WORK ITEM -> What you return must be the lines of the data that hold the word "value".

───── INFORMATION SHOWN

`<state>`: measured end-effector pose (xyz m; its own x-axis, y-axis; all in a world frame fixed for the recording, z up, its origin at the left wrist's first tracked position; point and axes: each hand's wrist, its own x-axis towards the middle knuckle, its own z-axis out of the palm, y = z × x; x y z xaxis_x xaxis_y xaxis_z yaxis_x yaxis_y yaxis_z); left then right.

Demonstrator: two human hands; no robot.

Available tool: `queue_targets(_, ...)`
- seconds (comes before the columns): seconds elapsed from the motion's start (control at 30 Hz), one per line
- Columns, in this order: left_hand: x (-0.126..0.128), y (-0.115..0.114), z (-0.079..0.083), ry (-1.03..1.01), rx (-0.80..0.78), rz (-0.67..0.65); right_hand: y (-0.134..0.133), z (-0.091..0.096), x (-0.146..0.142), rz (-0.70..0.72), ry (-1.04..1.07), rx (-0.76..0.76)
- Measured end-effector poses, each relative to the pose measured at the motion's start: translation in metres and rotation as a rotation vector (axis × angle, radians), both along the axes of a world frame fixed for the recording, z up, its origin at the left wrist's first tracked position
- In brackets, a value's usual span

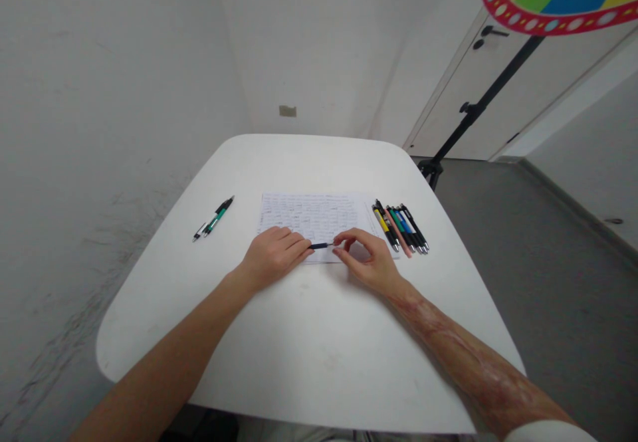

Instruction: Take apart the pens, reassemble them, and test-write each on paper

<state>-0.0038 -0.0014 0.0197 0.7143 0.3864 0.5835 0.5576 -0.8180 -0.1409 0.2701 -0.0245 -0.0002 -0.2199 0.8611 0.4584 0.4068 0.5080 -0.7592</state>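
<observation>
The left hand is closed on 1 end of a dark pen, which spans the gap between the 2 hands, over the near part of a written sheet. The right hand has thumb and forefinger nearly together at the pen's silver tip; I cannot tell whether they grip it. Rightward, a row of pens lies on the white worktop.
</observation>
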Motion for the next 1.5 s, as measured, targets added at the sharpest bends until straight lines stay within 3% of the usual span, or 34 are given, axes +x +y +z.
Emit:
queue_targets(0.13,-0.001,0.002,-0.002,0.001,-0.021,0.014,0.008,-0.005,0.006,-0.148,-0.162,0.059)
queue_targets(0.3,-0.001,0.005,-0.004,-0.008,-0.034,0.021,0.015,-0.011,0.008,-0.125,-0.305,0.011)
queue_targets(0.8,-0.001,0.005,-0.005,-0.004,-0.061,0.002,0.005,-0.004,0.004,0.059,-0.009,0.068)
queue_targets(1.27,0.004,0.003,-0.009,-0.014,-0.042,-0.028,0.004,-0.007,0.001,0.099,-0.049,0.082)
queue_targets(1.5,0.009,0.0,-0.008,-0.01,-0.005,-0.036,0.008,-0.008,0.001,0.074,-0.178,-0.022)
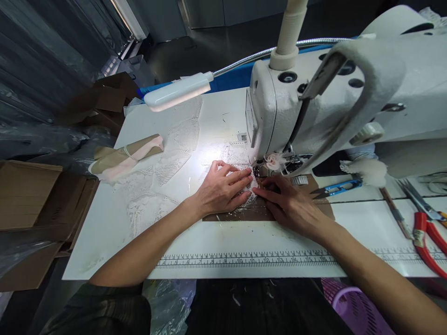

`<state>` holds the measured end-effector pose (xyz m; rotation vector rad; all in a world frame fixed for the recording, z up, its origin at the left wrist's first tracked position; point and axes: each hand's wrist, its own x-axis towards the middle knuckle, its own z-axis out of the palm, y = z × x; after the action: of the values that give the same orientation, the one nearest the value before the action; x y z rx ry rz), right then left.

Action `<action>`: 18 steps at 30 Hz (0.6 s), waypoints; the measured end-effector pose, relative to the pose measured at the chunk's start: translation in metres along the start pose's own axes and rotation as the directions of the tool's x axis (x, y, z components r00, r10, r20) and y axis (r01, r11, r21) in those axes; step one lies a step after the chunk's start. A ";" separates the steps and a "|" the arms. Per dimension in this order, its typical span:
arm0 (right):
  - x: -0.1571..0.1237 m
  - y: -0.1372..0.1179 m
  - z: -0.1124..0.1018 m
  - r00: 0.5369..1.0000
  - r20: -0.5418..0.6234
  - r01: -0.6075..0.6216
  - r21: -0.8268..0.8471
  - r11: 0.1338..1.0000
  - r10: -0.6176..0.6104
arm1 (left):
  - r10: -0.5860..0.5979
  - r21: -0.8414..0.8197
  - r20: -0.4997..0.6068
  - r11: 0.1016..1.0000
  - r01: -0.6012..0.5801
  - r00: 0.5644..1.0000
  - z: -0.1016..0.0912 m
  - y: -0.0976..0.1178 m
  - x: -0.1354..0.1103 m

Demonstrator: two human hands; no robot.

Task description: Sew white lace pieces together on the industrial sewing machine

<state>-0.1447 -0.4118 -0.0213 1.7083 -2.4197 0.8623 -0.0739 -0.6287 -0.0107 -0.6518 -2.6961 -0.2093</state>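
My left hand (222, 188) lies flat, fingers stretched out, pressing white lace fabric (174, 149) onto the table just left of the needle area. My right hand (289, 204) rests beside it with fingers extended, their tips on the lace edge near the presser foot (261, 171). The white sewing machine (314, 102) stands over both hands. A brown plate (258, 213) lies under the work.
A lamp (178, 91) on a flexible neck lights the lace. A folded beige and pink bundle (125, 158) lies at left. Blue snips (337, 188), red-handled scissors (428, 242) and a printed ruler strip (244, 260) are on the table. Cardboard boxes (31, 195) stand left; a purple basket (356, 307) below.
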 end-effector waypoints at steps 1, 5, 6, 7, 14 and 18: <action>0.001 0.000 -0.001 1.000 0.000 0.008 -0.006 1.000 -0.008 | 0.003 0.001 -0.004 1.000 -0.003 1.000 0.000 0.000 0.000; 0.002 0.000 -0.001 0.999 0.003 0.040 -0.032 0.999 -0.040 | 0.008 0.001 -0.021 1.000 -0.008 1.000 0.003 -0.002 -0.001; 0.002 0.000 -0.001 0.999 0.006 0.046 -0.034 0.998 -0.046 | 0.008 0.000 -0.023 1.000 -0.008 1.000 0.003 -0.002 -0.002; 0.002 0.001 0.000 0.999 0.006 0.046 -0.035 0.998 -0.046 | 0.010 0.000 -0.023 1.000 -0.010 1.000 0.004 -0.002 -0.002; -0.002 0.002 0.005 0.999 -0.032 -0.020 0.030 0.999 0.021 | 0.025 0.039 -0.002 0.999 -0.025 1.000 0.002 -0.001 -0.003; -0.002 0.002 0.003 0.999 0.012 -0.051 0.062 0.997 0.051 | 0.028 0.089 0.020 0.996 -0.029 0.999 0.001 0.002 -0.005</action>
<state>-0.1444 -0.4108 -0.0253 1.6821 -2.4786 0.9465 -0.0694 -0.6286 -0.0132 -0.6681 -2.6949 -0.0757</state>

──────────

FINAL ANSWER ->
- In brackets, a value's usual span
`<state>` holds the measured end-effector pose (xyz m; rotation vector rad; all in a world frame fixed for the recording, z up, its origin at the left wrist's first tracked position; point and axes: each hand's wrist, its own x-axis towards the middle knuckle, its own z-axis out of the palm, y = z × x; after the action: of the values that give the same orientation, the one nearest the value before the action; x y z rx ry rz), right then left.

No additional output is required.